§ **Task to carry out**
Restate the listing below with no word altered.

§ **Data**
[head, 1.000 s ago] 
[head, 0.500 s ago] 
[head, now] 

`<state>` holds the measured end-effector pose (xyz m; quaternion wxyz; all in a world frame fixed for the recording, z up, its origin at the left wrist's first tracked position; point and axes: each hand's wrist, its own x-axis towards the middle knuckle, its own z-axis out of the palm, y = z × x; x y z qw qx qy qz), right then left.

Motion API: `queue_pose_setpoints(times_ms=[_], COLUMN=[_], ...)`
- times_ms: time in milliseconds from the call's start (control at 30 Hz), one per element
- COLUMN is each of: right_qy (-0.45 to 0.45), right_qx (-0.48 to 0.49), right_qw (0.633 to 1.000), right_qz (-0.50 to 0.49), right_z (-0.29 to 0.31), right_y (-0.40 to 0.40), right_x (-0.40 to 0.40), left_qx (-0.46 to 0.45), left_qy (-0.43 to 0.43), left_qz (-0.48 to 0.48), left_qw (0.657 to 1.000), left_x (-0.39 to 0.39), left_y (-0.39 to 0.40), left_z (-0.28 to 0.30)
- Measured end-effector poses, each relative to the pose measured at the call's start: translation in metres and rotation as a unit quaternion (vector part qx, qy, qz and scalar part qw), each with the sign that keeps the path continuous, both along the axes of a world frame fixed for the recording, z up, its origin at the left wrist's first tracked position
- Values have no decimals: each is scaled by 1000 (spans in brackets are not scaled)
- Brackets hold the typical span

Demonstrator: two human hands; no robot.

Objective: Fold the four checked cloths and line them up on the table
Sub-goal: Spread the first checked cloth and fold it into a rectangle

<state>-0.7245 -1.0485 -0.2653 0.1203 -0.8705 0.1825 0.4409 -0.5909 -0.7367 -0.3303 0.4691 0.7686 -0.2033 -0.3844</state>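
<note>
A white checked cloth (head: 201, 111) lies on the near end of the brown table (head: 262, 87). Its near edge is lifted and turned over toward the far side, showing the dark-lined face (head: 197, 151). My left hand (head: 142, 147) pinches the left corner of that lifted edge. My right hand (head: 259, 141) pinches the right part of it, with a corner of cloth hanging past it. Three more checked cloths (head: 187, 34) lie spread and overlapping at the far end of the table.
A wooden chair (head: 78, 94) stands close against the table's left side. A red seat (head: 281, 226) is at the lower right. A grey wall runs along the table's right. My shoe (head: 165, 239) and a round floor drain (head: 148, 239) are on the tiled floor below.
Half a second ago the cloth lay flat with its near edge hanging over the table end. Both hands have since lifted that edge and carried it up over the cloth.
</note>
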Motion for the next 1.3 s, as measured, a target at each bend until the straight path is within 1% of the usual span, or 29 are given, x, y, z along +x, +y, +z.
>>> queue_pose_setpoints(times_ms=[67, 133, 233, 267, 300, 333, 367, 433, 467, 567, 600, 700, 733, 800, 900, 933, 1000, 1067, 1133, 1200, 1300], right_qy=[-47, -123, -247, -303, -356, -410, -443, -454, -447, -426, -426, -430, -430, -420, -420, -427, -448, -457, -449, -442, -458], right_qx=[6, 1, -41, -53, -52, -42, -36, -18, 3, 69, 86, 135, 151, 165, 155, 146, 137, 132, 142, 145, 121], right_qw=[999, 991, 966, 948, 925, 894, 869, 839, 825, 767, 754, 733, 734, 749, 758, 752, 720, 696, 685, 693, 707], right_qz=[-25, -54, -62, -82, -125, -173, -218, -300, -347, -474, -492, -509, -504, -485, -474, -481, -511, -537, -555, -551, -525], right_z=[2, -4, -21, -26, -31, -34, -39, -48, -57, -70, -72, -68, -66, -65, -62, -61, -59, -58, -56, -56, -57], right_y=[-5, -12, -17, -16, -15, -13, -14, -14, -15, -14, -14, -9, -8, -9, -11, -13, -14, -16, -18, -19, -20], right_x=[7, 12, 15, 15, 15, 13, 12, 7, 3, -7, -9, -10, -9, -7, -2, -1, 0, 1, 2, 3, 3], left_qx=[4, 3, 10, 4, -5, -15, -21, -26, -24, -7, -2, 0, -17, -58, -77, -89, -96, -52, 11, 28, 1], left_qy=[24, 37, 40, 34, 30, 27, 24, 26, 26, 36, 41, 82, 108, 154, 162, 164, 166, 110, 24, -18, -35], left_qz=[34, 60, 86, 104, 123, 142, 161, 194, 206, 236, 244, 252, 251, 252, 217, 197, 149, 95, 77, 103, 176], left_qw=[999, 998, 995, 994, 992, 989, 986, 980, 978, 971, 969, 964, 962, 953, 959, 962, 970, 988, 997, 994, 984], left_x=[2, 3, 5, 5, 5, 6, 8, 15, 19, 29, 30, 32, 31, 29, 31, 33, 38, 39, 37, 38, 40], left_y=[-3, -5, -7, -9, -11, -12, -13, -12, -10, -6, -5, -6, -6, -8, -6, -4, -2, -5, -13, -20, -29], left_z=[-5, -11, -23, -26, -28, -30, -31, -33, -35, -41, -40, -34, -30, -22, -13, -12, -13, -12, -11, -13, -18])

§ **Task output**
[head, 1.000 s ago] 
[head, 0.500 s ago] 
[head, now] 

`<state>` holds the measured end-effector pose (xyz m; quaternion wxyz; all in a world frame fixed for the recording, z up, its origin at the left wrist's first tracked position; point and axes: each hand's wrist, its own x-axis towards the middle knuckle, its own z-axis out of the palm, y = z × x; x y z qw qx qy qz), right then left.

Motion API: `queue_pose_setpoints(times_ms=[_], COLUMN=[_], ...)`
- times_ms: time in milliseconds from the call's start (control at 30 Hz), one per element
- COLUMN is each of: right_qy (-0.45 to 0.45), right_qx (-0.48 to 0.49), right_qw (0.633 to 1.000), right_qz (-0.50 to 0.49), right_z (-0.29 to 0.31), right_y (-0.40 to 0.40), right_x (-0.40 to 0.40), left_qx (-0.46 to 0.45), left_qy (-0.43 to 0.43), left_qz (-0.48 to 0.48), left_qw (0.657 to 1.000), left_x (-0.39 to 0.39), left_y (-0.39 to 0.40), left_z (-0.28 to 0.30)
- Measured end-effector poses, each relative to the pose measured at the call's start: translation in metres and rotation as a unit quaternion (vector part qx, qy, qz and scalar part qw), each with the sign that keeps the path continuous, both along the axes of a world frame fixed for the recording, z up, its origin at the left wrist's first tracked position
- Values have no decimals: each is scaled by 1000 (spans in brackets are not scaled)
- Brackets hold the typical span

Demonstrator: two human hands; no robot.

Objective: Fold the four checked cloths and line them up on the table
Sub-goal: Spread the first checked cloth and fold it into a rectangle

<state>-0.7245 -1.0485 -0.2653 0.1203 -0.8705 0.1825 0.4409 -0.5909 -0.7367 -0.3303 0.4691 0.7686 -0.2033 -0.3844</state>
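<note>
A white checked cloth (head: 201, 111) lies on the near end of the brown table (head: 262, 87). Its near edge is lifted and turned over toward the far side, showing the dark-lined face (head: 197, 151). My left hand (head: 142, 147) pinches the left corner of that lifted edge. My right hand (head: 259, 141) pinches the right part of it, with a corner of cloth hanging past it. Three more checked cloths (head: 187, 34) lie spread and overlapping at the far end of the table.
A wooden chair (head: 78, 94) stands close against the table's left side. A red seat (head: 281, 226) is at the lower right. A grey wall runs along the table's right. My shoe (head: 165, 239) and a round floor drain (head: 148, 239) are on the tiled floor below.
Half a second ago the cloth lay flat with its near edge hanging over the table end. Both hands have since lifted that edge and carried it up over the cloth.
</note>
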Motion for the next 1.3 s, as measured, a target at each bend until the straight path is within 1% of the usual span, or 29 are given, x, y, z along +x, +y, +z.
>>> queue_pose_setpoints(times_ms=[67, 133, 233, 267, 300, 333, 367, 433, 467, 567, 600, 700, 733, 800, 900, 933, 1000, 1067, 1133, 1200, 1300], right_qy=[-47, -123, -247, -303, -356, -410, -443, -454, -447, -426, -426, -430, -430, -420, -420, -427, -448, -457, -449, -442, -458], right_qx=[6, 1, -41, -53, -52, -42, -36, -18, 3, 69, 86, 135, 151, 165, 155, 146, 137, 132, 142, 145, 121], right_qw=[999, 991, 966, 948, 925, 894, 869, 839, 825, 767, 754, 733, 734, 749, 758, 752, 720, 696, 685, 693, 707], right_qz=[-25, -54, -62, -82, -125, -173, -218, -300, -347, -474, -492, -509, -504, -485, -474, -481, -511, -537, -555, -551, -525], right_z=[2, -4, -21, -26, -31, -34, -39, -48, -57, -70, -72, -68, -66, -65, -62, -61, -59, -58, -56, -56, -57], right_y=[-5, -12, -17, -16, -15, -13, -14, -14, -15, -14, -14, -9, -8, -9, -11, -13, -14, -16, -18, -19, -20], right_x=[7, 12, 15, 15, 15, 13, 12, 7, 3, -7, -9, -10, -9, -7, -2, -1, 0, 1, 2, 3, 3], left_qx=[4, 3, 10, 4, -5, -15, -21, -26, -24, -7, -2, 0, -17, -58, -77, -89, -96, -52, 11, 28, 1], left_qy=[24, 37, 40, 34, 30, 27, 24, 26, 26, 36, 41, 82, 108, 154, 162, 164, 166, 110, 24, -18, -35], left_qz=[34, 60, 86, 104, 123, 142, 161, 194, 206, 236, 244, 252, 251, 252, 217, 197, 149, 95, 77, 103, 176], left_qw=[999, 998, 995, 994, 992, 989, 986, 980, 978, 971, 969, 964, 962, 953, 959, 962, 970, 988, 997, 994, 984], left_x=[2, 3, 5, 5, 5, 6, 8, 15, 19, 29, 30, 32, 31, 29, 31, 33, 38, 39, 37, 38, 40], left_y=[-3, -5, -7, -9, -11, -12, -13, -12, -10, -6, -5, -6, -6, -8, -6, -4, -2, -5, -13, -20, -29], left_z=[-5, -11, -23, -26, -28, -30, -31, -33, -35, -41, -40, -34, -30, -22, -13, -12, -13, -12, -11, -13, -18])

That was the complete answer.